Pat Robertson's views on the role of Satan in Haitian history have been reverberating around cyberspace. There's a particularly interesting post by Ta-Nehisi Coates on the question of whether good deeds can excuse evil words (short answer: No): in his support, Coates enlists Christopher Hitchens, seen on video explaining his refusal to pretend to mourn the Rev. Jerry Falwell. (Scholars of loon may wish to scan this 2001 footage of Falwell and Robertson agreeing that the USA brought September 11th on itself, on account of all that sodomising and abortion and not supporting Israel enough - you can't knock Robertson for inconsistency.)
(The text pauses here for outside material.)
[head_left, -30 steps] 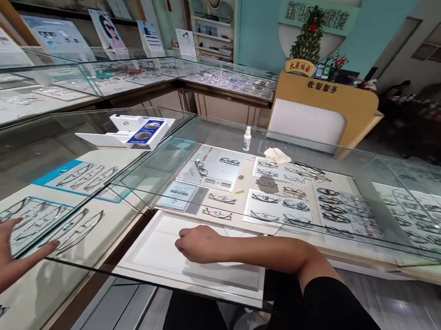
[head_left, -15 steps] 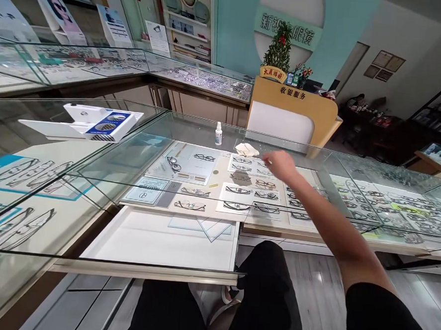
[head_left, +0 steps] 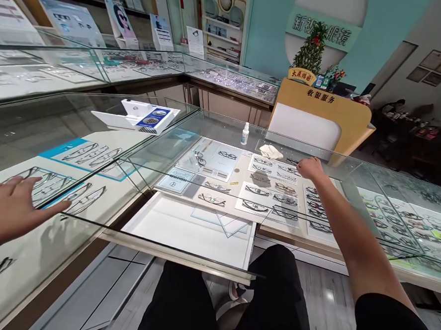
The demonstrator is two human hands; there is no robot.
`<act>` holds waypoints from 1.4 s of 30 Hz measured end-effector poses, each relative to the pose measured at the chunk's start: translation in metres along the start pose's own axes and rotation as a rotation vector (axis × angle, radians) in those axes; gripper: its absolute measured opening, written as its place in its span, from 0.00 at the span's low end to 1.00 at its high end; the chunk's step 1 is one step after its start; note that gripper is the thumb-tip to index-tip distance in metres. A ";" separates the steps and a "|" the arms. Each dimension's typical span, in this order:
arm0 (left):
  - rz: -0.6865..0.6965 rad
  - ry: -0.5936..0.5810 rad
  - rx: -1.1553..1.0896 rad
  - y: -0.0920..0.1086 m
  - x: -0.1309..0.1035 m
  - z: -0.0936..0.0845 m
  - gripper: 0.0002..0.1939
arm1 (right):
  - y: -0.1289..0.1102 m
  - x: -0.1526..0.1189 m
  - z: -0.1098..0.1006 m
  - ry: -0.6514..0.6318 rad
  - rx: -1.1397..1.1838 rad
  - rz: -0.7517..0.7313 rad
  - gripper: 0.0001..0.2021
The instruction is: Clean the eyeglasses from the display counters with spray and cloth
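My right hand [head_left: 310,168] reaches out over the far part of the glass display counter [head_left: 208,122]. Its fingers are closed at the edge of a dark pair of eyeglasses [head_left: 292,162], most of whose frame is too small to make out. A crumpled pale cloth [head_left: 271,151] lies left of it on the glass, and a small white spray bottle [head_left: 245,134] stands farther left. At the left edge, my left hand [head_left: 10,207] is open, fingers spread, over the glass top and holding nothing. Below the glass, several eyeglasses [head_left: 255,206] lie in rows on white cards.
An open white and blue box [head_left: 148,118] sits on the left counter. A white drawer [head_left: 186,232] is pulled out above my knees. More glass showcases [head_left: 136,70] run behind, and a yellow cashier desk [head_left: 320,116] with a plant [head_left: 310,48] stands at the back.
My view has swung left, so the scene has shifted right. My left hand has come farther into view, fingers spread. My right hand has moved slightly right, and the dark eyeglasses now show beside it.
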State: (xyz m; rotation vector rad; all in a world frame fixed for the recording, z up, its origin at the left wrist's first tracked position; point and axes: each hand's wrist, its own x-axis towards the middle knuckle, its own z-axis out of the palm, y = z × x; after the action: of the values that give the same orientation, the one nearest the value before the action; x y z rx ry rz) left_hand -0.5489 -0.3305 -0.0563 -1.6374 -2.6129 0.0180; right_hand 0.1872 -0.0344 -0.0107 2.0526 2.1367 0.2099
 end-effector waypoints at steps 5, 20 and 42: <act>-0.084 -0.032 -0.035 0.021 -0.010 -0.015 0.54 | -0.001 0.008 0.001 -0.061 -0.036 0.020 0.20; -0.077 0.013 0.026 0.004 0.000 0.005 0.52 | -0.058 -0.083 -0.052 0.413 0.192 -0.281 0.30; -0.052 0.032 -0.002 0.002 -0.006 0.011 0.50 | -0.283 -0.189 0.043 -0.317 0.529 -0.647 0.41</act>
State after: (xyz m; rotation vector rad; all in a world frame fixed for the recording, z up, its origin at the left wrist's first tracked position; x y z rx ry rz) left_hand -0.5451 -0.3342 -0.0676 -1.5570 -2.6312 -0.0123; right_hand -0.0717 -0.2359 -0.1093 1.3215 2.6668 -0.7752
The comments after the Coates post, debating the rights and wrongs of speaking ill of the dead, point towards an extraordinary piece of post-mortem invective, H. L. Mencken's obituary of William Jennings Bryan, best remembered now as an opponent of Darwinism - just before he died, in 1925, he made a fool of himself at the Scopes trial. Here's Mencken's assessment:
Bryan was a vulgar and common man, a cad undiluted. He was ignorant, bigoted, self-seeking, blatant and dishonest. His career brought him into contact with the first men of his time; he preferred the company of rustic ignoramuses. It was hard to believe, watching him at Dayton, that he had traveled, that he had been received in civilized societies, that he had been a high officer of state. He seemed only a poor clod like those around him, deluded by a childish theology, full of an almost pathological hatred of all learning, all human dignity, all beauty, all fine and noble things. He was a peasant come home to the dung-pile. Imagine a gentleman, and you have imagined everything that he was not.
Possibly Mencken went too far. Before his evangelising days Bryan had been secretary of state, three times Democratic presidential candidate, and a champion of liberal, democratic ideals - he led campaigns against big banks and America's new-minted imperial ambitions; and a century on, was he wrong?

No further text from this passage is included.